__Problem to solve__. Scan each line of the entries below for the word "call" and count the ones where it appears. The answer is that number alone.

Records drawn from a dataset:

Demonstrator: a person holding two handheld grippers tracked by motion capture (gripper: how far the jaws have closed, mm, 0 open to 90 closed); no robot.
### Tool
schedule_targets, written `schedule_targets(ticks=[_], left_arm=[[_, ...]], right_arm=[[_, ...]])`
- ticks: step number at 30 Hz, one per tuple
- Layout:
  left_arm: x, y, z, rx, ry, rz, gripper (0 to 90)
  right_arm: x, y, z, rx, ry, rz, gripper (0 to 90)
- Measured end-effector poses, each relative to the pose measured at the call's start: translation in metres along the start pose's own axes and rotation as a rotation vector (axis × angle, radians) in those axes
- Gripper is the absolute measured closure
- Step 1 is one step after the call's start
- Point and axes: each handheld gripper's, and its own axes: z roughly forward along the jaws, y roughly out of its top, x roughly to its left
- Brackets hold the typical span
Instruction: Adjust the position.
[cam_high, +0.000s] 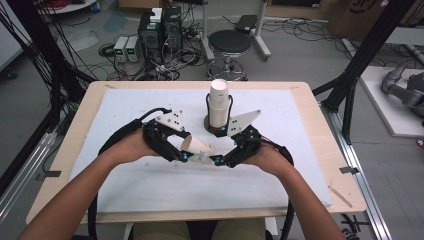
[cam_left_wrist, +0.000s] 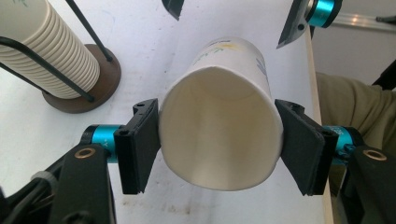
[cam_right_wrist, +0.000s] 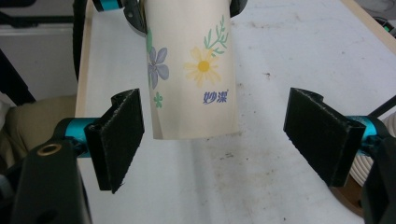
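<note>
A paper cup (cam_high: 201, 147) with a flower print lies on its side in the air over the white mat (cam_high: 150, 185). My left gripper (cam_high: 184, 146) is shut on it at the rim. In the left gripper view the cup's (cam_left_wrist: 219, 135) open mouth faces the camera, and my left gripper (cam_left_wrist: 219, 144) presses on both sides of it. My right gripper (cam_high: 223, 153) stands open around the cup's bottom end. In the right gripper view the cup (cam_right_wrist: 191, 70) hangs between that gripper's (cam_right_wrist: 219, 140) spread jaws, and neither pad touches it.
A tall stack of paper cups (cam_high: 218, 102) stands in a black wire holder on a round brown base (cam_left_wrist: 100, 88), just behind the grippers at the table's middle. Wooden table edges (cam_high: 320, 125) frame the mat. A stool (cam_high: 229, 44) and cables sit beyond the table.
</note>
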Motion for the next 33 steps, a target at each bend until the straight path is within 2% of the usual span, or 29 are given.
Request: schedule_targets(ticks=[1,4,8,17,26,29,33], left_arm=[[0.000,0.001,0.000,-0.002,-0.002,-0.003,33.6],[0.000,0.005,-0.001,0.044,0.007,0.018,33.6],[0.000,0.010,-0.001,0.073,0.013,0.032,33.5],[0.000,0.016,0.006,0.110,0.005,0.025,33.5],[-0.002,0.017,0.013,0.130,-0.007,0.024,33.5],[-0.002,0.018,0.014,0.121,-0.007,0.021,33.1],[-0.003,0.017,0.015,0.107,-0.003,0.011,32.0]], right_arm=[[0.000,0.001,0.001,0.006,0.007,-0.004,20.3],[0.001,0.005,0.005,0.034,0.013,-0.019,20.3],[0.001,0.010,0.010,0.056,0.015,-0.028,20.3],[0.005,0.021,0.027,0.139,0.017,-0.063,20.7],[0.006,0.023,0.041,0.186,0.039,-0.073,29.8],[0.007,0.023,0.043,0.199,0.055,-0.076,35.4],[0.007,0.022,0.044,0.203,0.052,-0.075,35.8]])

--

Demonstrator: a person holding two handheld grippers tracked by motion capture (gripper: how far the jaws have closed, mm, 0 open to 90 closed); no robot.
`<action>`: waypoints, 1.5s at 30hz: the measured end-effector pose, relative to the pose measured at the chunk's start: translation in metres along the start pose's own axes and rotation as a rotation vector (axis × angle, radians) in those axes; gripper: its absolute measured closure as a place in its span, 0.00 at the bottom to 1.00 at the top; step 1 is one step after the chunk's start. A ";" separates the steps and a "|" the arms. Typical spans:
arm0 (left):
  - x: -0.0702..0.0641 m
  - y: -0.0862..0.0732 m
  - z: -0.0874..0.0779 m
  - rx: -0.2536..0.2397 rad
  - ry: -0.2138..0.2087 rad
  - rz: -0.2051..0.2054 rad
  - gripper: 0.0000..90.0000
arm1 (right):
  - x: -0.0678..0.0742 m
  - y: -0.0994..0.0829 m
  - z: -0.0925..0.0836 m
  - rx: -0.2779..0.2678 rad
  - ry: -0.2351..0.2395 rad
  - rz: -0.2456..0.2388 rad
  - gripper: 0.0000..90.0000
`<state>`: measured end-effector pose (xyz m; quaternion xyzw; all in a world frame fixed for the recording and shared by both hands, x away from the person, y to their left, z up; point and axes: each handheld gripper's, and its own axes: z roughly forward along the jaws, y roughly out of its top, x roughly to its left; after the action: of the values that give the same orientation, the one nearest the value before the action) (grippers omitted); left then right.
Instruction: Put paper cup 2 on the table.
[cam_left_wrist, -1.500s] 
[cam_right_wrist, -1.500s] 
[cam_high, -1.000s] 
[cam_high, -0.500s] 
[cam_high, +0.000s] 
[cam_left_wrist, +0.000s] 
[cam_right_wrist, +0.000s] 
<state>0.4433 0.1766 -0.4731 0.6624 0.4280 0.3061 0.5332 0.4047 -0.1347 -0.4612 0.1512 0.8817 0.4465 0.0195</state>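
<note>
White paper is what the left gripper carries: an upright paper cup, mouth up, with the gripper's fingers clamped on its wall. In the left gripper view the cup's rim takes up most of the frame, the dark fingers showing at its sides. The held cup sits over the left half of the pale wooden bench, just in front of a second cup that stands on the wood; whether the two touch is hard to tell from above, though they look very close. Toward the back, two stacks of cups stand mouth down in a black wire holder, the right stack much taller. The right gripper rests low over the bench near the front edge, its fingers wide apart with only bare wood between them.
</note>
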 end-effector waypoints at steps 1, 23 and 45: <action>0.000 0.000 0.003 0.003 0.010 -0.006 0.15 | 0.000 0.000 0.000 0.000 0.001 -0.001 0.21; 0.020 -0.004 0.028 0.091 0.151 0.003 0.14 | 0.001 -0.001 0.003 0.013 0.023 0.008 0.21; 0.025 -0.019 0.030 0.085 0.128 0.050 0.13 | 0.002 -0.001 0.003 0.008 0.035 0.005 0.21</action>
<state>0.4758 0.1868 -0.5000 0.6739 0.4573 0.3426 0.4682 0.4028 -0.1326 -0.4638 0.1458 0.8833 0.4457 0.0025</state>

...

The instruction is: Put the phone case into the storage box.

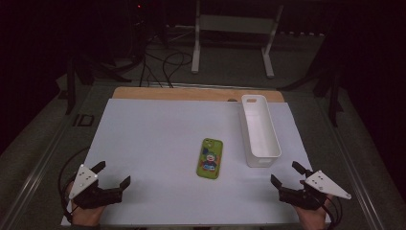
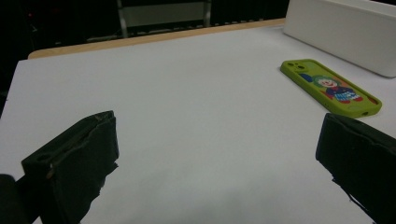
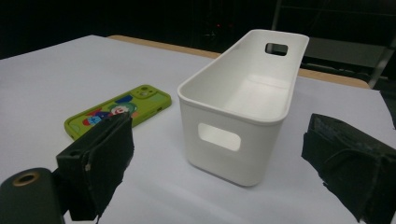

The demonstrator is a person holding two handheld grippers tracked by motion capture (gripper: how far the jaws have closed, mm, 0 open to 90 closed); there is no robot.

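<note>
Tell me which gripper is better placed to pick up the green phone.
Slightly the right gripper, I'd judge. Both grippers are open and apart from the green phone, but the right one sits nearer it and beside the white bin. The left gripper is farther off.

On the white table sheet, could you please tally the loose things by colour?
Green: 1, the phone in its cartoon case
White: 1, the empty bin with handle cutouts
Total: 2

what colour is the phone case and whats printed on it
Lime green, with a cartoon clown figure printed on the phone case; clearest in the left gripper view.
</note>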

__Task output__. 2